Cara yang paling umum dan sederhana agar perempuan dihargai oleh siapapun adalah salah satunya dengan menjaga diri dari hal-hal buruk. Karena pada posisi dasarnya perempuan merupakan makhluk mulia dimuka bumi, maka mustahil jika tidak dihormati dan hargai. Kecuali ia melakukan hal-hal yang tidak senonoh. Misalnya melakukan korupsi.
Bicara tentang perempuan dan korupsi, pemberitaan media massa dalam setahun terakhir kuyup dengan deretan tersangka korupsi berjenis kelamin perempuan. Mereka dikenal sebagai sosialita, figur publik, politisi, pengusaha, artis, dan pemegang jabatan terhormat di institusi pengambilan keputusan negeri ini baik di pemerintahan maupun BUMN.
Berdasarkan laporan majalah Integrito, majalah yang diterbitkan Komisi Pemberantasan Korupsi, tercatat 46 perempuan yang terjerat kasus korupsi sejak 2006 hingga 2016. Itu baru sampai tahun 2016, belum masuk kompilasi tahun 2017 dan 2018. Bahkan cicilan data 2018 memperlihatkan, KPK telah menangkap 6 pejabat negara ini dari kalangan perempuan.
Maksud dari tulisan ini memang bukan untuk mempertentangkan jender dalam kasus korupsi. Hukum asalnya adalah siapapun berpotensi melakukan korupsi tanpa memandang pada jender. Namun dalam artikel sederhana ini saya ingin menunjukkan beberapa argumentasi yang telah dibangun sebelumnya tentang konsep kesetaraan jender dan dikaitkan dengan korupsi.
Sebagaimana kita tahu bahwa pemikiran soal jender telah diadopsi oleh konstitusi Indonesia. Salah satu konsep pembangunan berbasis kesetaraan jender adalah dibukanya peluang yang sama besar dengan laki-laki dalam kesempatan berpolitik. Sehingga kebijakan ini turun dalam bentuk keterwakilan perempuan sebanyak paling kurang 30 persen di parlemen (lembaga DPR) baik pusat hingga ke daerah.

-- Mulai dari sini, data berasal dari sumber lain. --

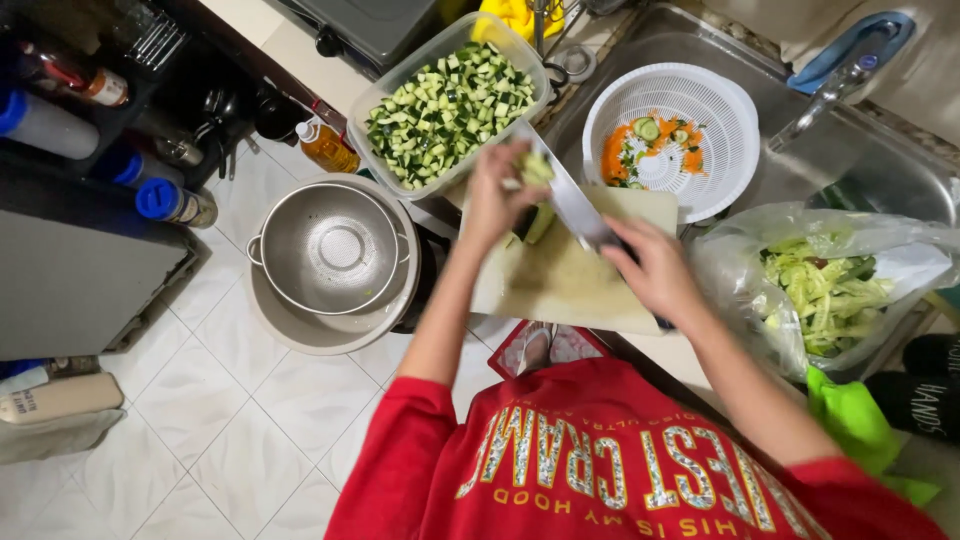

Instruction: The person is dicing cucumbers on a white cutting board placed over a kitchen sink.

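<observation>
My left hand [497, 192] holds a piece of green cucumber [537, 169] upright over a pale cutting board [560, 280]. The knife's broad steel blade [563, 190] is pressed against that piece, and my right hand [655, 265] grips the knife's handle. Just beyond my left hand stands a clear plastic tub [400, 85] full of chopped cucumber chunks [450, 110]. Part of the cucumber is hidden behind my fingers.
A white colander [725, 120] with carrot and cucumber bits sits in the steel sink [880, 170] by a tap [835, 90]. At right, a clear bag [740, 260] holds green peelings. A metal strainer bowl [330, 250] rests low at left, over the tiled floor [210, 420].
</observation>
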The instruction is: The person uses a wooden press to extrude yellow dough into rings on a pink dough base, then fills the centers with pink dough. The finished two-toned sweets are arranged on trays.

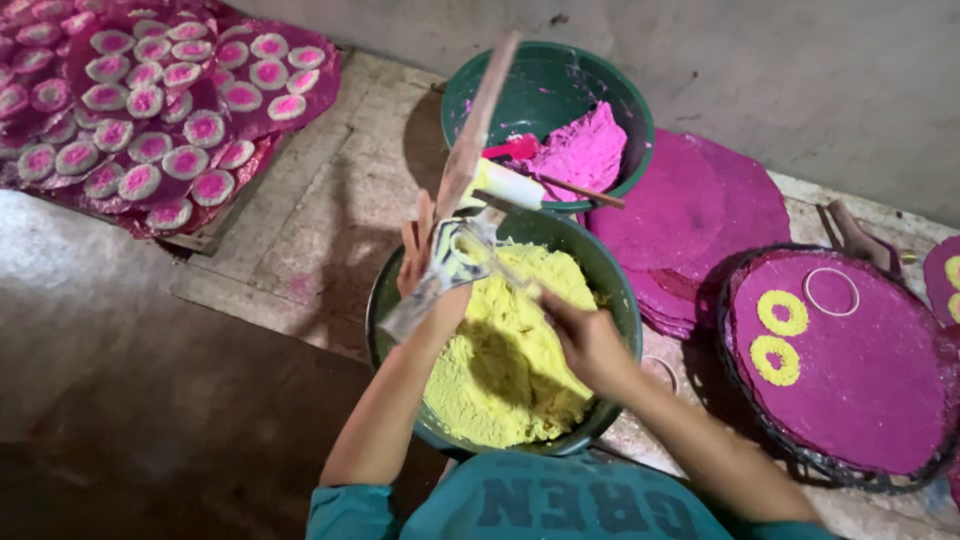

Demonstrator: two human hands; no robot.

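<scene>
We list what lies under our head camera.

Our left hand (pixel 425 262): raised over the near bowl, fingers clamped on a long flat wooden board (pixel 462 175), which tilts up and away toward the far bowl.

Our right hand (pixel 583 335): closed around a thin tool whose kind we cannot tell, its tip against the lower end of the board, just above the yellow meal.

Near green bowl (pixel 616 290): round, standing on the floor, heaped with coarse yellow grain mixture (pixel 505 370).

Far green bowl (pixel 560 85): just behind the near one, holding a lump of bright pink mixture (pixel 585 150), a pink scoop (pixel 515 148) and a white-headed stick (pixel 520 185) laid across its rim.

Right side: a round woven tray (pixel 850 400) lined in magenta, bearing two yellow rings (pixel 782 313) and a bare hoop mould (pixel 831 291); stacked magenta discs (pixel 690 210) lie between it and the bowls.

Upper left: a sheet (pixel 150 110) covered with many small pink-centred white rounds, well apart from our hands.
</scene>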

Argumentasi ilmiah yang kerab menjadi dasar pemikiran para pengambil keputusan di negeri ini untuk membuka ruang publik bagi perempuan dalam konteks anti korupsi yaitu studi yang dilakukan oleh Universitas Maryland (1999), Bank Dunia (1999), Transparency International (TI) Kenya (2001), Universitas Queensland (tanpa tahun), dan Ricol, Lasterie & Associats (2007) yang menyatakan bahwa perempuan membayar suap lebih jarang dan korupsi akan turun kalau lebih banyak perempuan terwakili di parlemen.